というか、ツイステッドワンダーランドにも梅雨があるのかと疑問に思っていたけれど、私がいた元の世界と大きく変わったことが無いこともあるし違うこともある。国ごとに違う文化は異世界共通なのだろう。
さて。私は、地面を叩きつけるようにまだまだ降る雨を教室の中から窓越しに睨みつけるしかなかった。今朝の天気では雨が降る予報ではなかったのに、下校時間に合わせるように雨が物凄い勢いで降り始めたのである。魔法士の卵であるナイトレイブンカレッジ生達は叩きつける雨に対し、あーあと溜息を吐いてから手早く自身に防水魔法をかけていく。それから土砂降りの中を傘もささずに全く濡れず難なく帰って行くのだった。
周りの生徒達が次々と帰る中、魔力がない私は1人教室に残って窓の向こうを見続ける。頼りの親分はこういう時に限ってトレイン先生の補習を受けに行っていない。

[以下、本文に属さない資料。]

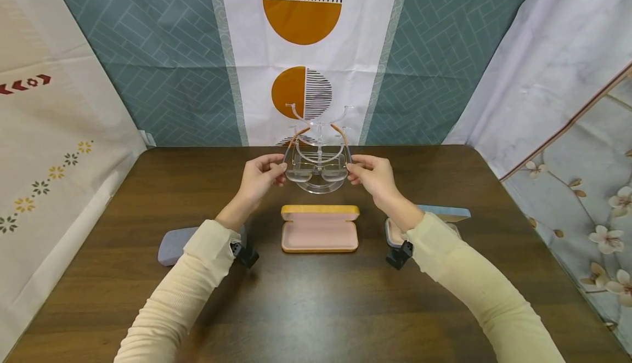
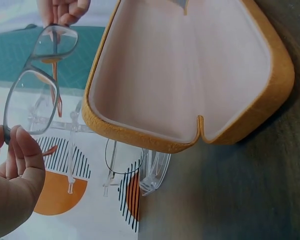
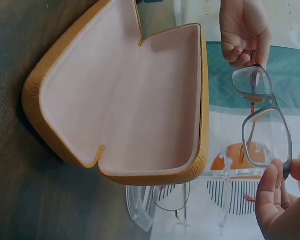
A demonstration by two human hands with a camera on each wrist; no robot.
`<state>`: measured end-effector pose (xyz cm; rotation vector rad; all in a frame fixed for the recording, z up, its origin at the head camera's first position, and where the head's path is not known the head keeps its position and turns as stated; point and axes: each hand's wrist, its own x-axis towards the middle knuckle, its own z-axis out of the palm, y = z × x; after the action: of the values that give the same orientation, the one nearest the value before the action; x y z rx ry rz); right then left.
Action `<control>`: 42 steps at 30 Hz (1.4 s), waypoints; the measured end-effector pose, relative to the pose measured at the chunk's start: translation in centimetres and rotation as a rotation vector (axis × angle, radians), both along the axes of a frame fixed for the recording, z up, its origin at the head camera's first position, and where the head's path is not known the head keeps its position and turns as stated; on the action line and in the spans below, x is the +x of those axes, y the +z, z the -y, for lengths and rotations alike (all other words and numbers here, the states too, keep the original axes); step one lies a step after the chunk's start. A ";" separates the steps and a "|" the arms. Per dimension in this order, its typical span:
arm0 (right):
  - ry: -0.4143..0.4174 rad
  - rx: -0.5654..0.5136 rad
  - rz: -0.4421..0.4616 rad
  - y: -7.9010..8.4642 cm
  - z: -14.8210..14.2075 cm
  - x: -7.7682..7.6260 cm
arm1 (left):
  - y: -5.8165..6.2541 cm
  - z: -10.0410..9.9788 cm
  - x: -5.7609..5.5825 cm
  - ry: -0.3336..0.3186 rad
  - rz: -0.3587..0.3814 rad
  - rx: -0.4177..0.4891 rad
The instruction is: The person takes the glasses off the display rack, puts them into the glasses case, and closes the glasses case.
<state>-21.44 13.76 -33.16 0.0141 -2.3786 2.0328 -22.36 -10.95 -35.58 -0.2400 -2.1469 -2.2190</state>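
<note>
Both hands hold one pair of eyeglasses with a grey frame and orange temple tips. My left hand pinches the frame's left end beside the hinge; my right hand pinches the right end. The temples are unfolded and point away from me. Right behind the lenses stands a clear display stand with curved arms. Thin-rimmed glasses show on the stand, low in the right wrist view. Nearer to me, between the forearms, an orange-yellow glasses case lies open, showing its pink lining.
A grey-blue case lies on the left, partly hidden by the left sleeve. On the right, a case with a raised blue lid sits partly behind the right forearm. A patterned curtain hangs behind the brown table.
</note>
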 end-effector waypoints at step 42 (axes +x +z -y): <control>0.095 -0.020 -0.073 0.2 -1.8 5.1 | 0.9 0.2 5.4 -0.107 -0.018 0.024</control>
<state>-16.32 15.53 -32.98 0.2016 -2.3568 2.0572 -16.91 -11.12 -34.64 -0.3810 -2.1448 -2.2872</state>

このまま雨が止むことがあるのだろうかと溜息を吐いた時だった。
「お友達を待っているんですか?」
その問いかけに私が教室の入口に顔を向けると、そこにはアズール先輩が立っていた。
「いえ。そういうわけでは。雨が止むのを待っているところです」
「雨?」
アズール先輩は私の答えにちらりと教室の窓の向こうの景色を気にしながら私がいる席までやって来る。私の目の前に立ったアズール先輩が僅かに首を傾げてみせた。
「この降りの雨だと止まないと思いますよ」
「やっぱりそうですよねえ」
アズール先輩の指摘に私はつい苦笑いを浮かべた。薄々感じてはいたけれど、現実は厳しい。

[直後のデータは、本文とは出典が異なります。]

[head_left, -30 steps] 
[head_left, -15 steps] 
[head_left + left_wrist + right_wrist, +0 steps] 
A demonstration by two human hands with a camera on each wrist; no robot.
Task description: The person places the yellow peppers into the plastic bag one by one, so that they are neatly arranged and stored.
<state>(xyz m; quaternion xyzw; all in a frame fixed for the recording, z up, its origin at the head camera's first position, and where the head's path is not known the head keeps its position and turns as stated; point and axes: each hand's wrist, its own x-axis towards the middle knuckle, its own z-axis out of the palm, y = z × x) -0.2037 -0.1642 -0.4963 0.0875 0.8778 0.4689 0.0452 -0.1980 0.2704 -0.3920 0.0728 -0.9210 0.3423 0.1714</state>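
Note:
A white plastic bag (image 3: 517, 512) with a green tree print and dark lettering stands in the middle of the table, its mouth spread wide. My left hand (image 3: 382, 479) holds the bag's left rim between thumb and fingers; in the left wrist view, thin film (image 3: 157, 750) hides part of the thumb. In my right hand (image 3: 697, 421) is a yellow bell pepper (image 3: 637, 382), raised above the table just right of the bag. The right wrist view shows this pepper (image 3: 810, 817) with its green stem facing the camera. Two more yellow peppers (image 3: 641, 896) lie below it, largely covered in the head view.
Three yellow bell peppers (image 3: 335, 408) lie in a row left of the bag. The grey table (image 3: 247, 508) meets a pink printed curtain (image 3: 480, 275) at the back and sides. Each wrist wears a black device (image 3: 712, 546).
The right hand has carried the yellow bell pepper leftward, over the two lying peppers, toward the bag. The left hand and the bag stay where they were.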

私はカタンと音を立てて席を立つ。それから鞄を肩にかけてアズール先輩に一礼した。
「お先に失礼いたします」
「帰るのですか?傘をさしてもこの雨では濡れてしまいますよ」
「帰ったらすぐに着替えて、制服をドライヤーで乾かせばいいかなあと」
もう自分の不運に笑うしかない。一方のアズール先輩は私の言葉に目を丸くする。そして、小さく息を吐き出したのだった。
「そんなことをしたら風邪をひきますよ」
おもむろに、アズール先輩が自身の胸ポケットの中からマジカルペンを取り出す。それから私に向かってマジカルペンを一振りしてみせた。途端に、私の頭の先から爪足まで光の粒子が降り注いでいく。私が光の粒子を目で追いかけていると、アズール先輩の柔らかい声が耳に届いた。
「これで雨に濡れません。気をつけて帰ってください」
「あの。この魔法は?」
「防水魔法をあなたにかけました。他の生徒達もやっていたでしょう?」
慌ててアズール先輩に目を合わせると、アズール先輩は眼鏡の奥の瞳を細めて柔らかい表情を浮かべていた。私はアズール先輩に対して感謝を込めて頭を下げたのだった。
「ありがとうございます!とても、助かります」
「あなたのお役に立ててよかったです」
窓の向こうの雨はまだ止まない。だけど。アズール先輩に心強い魔法をかけてもらったので、土砂降りの中でも足取りは軽くなった。